Kurumları da, yapanları da, devleti de yıpratır. Devlete olan güven sarsılır. Bu, devlete karşı işlenen suçlar kapsamındadır. Platformlar için aldığımız karar Türksat için de alınır. 'Neye göre, hangi yasaya göre hangi mahkeme kararına göre bunu yaptınız? RTÜK’e danıştınız mı' diye sorulmalı. Panik havası ve bir şuursuzluk var.

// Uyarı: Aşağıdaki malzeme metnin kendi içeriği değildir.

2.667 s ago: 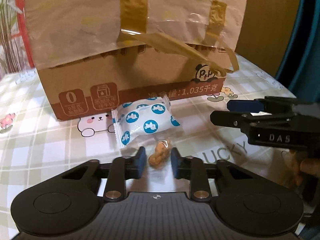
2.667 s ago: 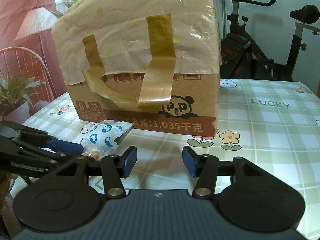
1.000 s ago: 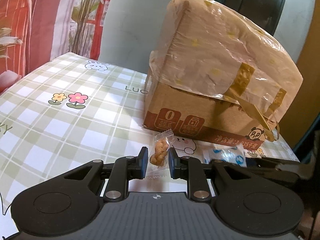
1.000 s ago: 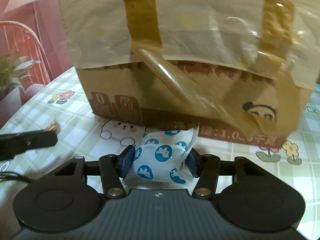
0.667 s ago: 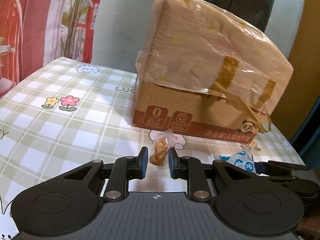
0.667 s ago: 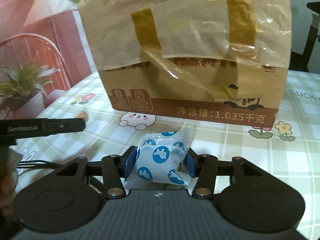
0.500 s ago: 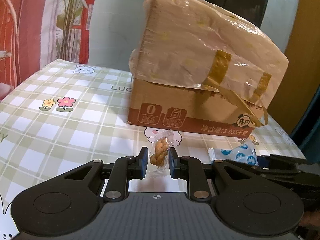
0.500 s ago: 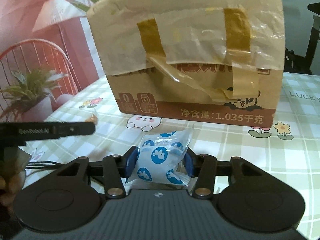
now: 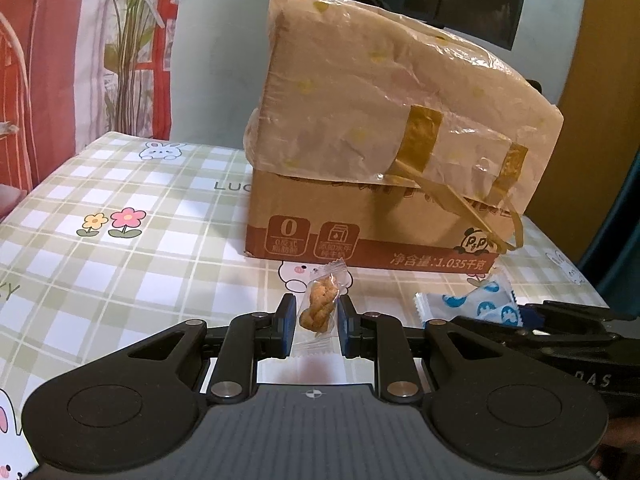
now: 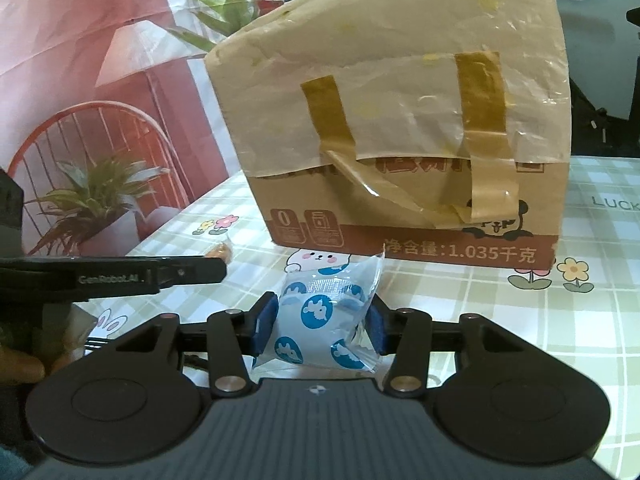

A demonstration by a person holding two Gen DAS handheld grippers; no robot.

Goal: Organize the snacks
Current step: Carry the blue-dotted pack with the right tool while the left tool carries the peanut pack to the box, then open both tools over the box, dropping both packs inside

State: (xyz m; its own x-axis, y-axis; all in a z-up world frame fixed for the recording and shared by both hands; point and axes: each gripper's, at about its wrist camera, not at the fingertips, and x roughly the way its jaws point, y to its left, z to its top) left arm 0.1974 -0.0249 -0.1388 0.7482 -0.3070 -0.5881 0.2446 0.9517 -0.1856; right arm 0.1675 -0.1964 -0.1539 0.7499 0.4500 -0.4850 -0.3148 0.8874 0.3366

YÖNETİMDE ERDOĞAN'A YAKIN İSİMLER
Yönetim Kurulu üyelerine kanunlara aykırı olarak 10'ar bin lira maaş vermesiyle gündeme gelen Türksat'ın yönetiminde Cumhurbaşkanı Erdoğan'ın danışmanlarının ağırlığı dikkat çekiyor.
Erdoğan'ın başbakanlığı döneminde 3 başdanışmanı Mustafa Varank, Şenol Kazancı ve Maksut Serim 18 Nisan 2014'te Türksat yönetimine getirilmişti.

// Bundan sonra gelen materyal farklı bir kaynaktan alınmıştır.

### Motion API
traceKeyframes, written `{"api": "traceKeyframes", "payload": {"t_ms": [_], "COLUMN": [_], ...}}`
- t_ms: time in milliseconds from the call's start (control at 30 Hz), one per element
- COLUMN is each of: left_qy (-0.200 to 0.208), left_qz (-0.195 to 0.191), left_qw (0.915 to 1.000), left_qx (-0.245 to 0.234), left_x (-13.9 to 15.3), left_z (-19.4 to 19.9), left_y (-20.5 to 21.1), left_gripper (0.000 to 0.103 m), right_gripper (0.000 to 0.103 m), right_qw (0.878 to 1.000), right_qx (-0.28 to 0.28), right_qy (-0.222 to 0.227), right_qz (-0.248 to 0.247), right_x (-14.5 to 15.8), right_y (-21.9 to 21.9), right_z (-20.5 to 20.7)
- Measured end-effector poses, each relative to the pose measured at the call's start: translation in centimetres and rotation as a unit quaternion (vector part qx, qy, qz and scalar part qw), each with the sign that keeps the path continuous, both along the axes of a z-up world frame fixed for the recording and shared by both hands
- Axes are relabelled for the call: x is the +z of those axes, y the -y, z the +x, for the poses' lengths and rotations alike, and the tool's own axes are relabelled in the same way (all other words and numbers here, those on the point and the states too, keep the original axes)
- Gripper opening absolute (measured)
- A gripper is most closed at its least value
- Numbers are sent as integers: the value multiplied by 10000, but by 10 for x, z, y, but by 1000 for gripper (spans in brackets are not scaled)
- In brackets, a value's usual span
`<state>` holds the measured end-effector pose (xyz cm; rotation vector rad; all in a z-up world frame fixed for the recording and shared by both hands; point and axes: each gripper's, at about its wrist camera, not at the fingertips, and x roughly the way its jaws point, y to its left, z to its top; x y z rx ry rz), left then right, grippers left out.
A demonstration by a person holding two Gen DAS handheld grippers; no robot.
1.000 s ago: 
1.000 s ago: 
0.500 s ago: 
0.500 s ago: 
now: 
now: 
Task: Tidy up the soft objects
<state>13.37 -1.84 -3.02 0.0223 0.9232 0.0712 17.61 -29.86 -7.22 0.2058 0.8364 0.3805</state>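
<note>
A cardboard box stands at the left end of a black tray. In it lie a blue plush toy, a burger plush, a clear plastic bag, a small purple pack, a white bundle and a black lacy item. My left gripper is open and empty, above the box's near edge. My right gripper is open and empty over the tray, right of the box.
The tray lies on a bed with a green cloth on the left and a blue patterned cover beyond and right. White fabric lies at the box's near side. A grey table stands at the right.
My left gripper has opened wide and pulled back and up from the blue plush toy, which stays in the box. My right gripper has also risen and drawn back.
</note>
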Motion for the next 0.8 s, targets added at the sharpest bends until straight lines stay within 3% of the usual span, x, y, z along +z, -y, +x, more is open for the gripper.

Bu atamaların ardından Erdoğan, cumhurbaşkanı olduktan 2 ay sonra 2 Ekim 2014'te TÜRKSAT yönetimine eski Kültür Bakanı Atilla Koç'un oğlu Cumhurbaşkanlığı Bilgi Teknolojileri Başkanı Ali Taha Koç'un da atandığı ortaya çıktı. Böylelikle TÜRKSAT'ın yönetiminde genel müdür dışındaki 7 yönetim kurulu üyesinden 4'ü Erdoğan'ın en yakınındaki isimlerden oluştu.
İŞTE YÖNETİM KURULU:
Prof. Dr. Ensar GÜL: Başkan ve Genel Müdür.
Prof. Dr. Yusuf Suat HASÇİÇEK: Başkan Vekili, Ulaştırma, Denizcilik, Haberleşme, Araştırmaları Merkezi Başkanı.

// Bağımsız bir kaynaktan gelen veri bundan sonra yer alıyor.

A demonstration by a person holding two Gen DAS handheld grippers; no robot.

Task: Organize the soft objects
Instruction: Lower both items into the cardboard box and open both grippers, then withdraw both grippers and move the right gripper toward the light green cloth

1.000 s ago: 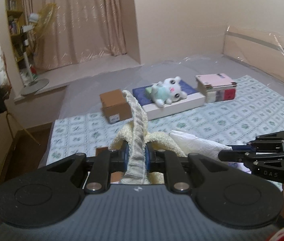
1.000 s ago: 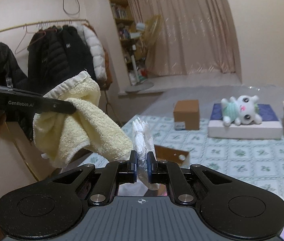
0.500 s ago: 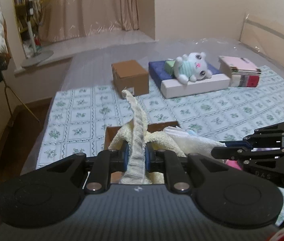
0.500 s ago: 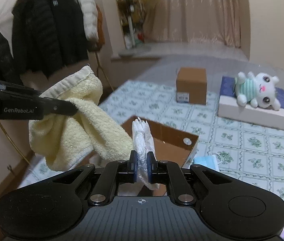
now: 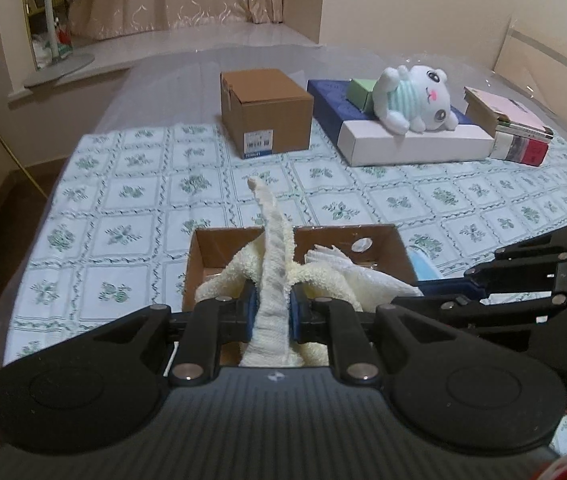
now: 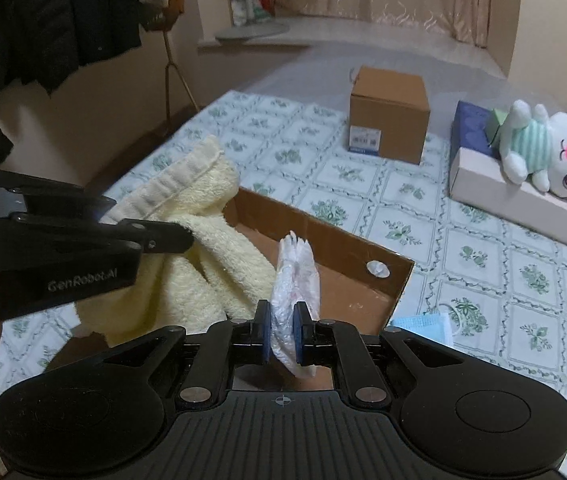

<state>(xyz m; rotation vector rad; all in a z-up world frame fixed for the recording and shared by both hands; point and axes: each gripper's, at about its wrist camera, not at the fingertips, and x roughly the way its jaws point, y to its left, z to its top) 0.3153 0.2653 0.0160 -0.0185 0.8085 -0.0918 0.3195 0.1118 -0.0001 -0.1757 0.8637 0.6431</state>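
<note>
Left tool (image 5: 271,312): jaws closed on a fold of the yellow towel (image 5: 275,264), which stands up between the pads and droops on both sides; seen from the right wrist, the towel (image 6: 187,248) hangs from the tool (image 6: 187,238) over the near left part of the tray (image 6: 323,236).
Right tool (image 6: 282,334): jaws closed on a white wad (image 6: 295,284), crinkled and upright, held above the tray's inside; from the left wrist it (image 5: 347,268) lies just right of the towel.
Tray: open, shallow brown cardboard (image 5: 387,240) on the bed's patterned sheet (image 5: 123,208), directly under both tools.
Mask (image 6: 423,322): light blue, flat on the sheet, touching or just beside the tray's right corner.
Box (image 5: 265,112): closed brown carton, farther back on the bed.
Plush (image 5: 415,100): white, striped green, lying on a flat white and blue box (image 5: 415,140) to the right of the carton.
Books (image 5: 511,128): short stack at the far right.
Coats (image 6: 43,12): dark, hanging at the left.
</note>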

Mehmet Hamdi YILDIRIM: Üye, Ulaştırma, Denizcilik ve Haberleşme Bakanlığı Müsteşar Yardımcısı.
Prof. Dr. Mustafa HELVACI: Üye, İstanbul Teknik Üniversitesi Öğretim Üyesi.
Mustafa VARANK: Üye, Cumhurbaşkanı Başdanışmanı.
Ali Taha KOÇ: Üye, Cumhurbaşkanlığı Bilişim Teknolojileri Başkanı.
Şenol KAZANCI: Üye, Anadolu Ajansı Genel Müdürü
Üye Maksut SERİM: Başbakan Başdanışmanı
DEVLET ADINA UYGU İŞLETMECİLİĞİ YAPIYOR
Türksat Uydu Haberleşme Kablo TV ve İşletme A.Ş, 2 Temmuz 2004 tarih ve 5189 Sayılı Kanunun Ek 33. maddesi uyarınca kuruldu. Bu kanun gereğince uydu işletmeciliği Türk Telekom A.Ş'den alınıp Türksat Uydu Haberleşme Kablo TV ve İşletme A.Ş'ye verildi. Özel hukuk tüzel kişisi olmakla birlikte tamamı devlete ait olan şirket, devlet adına uydu işletmeciliği yapıyor. Uydunun kontrol ve denetim hakkı da Türksat Uydu Haberleşme Kablo TV ve İşletme A.Ş'ye ait bulunuyor.
BASIN KONSEYİ BAŞKANI TÜRENÇ: YASAYA AYKIRI HER GİRİŞİMİN KARŞISINDAYIZ
Basın Konseyi Yüksek Kurulu Bölge Toplantısı İzmir’in Çeşme ilçesinde başladı. Konsey Başkanı Pınar Türenç, Türk basınının zorlu bir süreçten geçtiğini, toplantıda şikayetler ve meslek üzerindeki baskılarla ilgili değerlendirmede bulunacaklarını söyledi. 7 televizyon kanalının, yayın platformlarından çıkarılarak sadece internete mahkum edilmesinin kabul edilemez olduğunu vurgulayan Türenç şöyle konuştu: "Basın Konseyi olarak mesleğimiz üzerinde artarak devam eden baskıların sonlanması için verdiğimiz mücadeleye kararlılıkla devam edeceğiz. Umuyoruz ki yapılan yanlışlardan bir an önce dönülür. Ve umuyoruz ki basın ve ifade özgürlüğü önünde hiçbir engel kalmadan gazeteciler özgürce yazıp, konuşabilir. Yasaya aykırı her türlü girişimin karşısındayız.”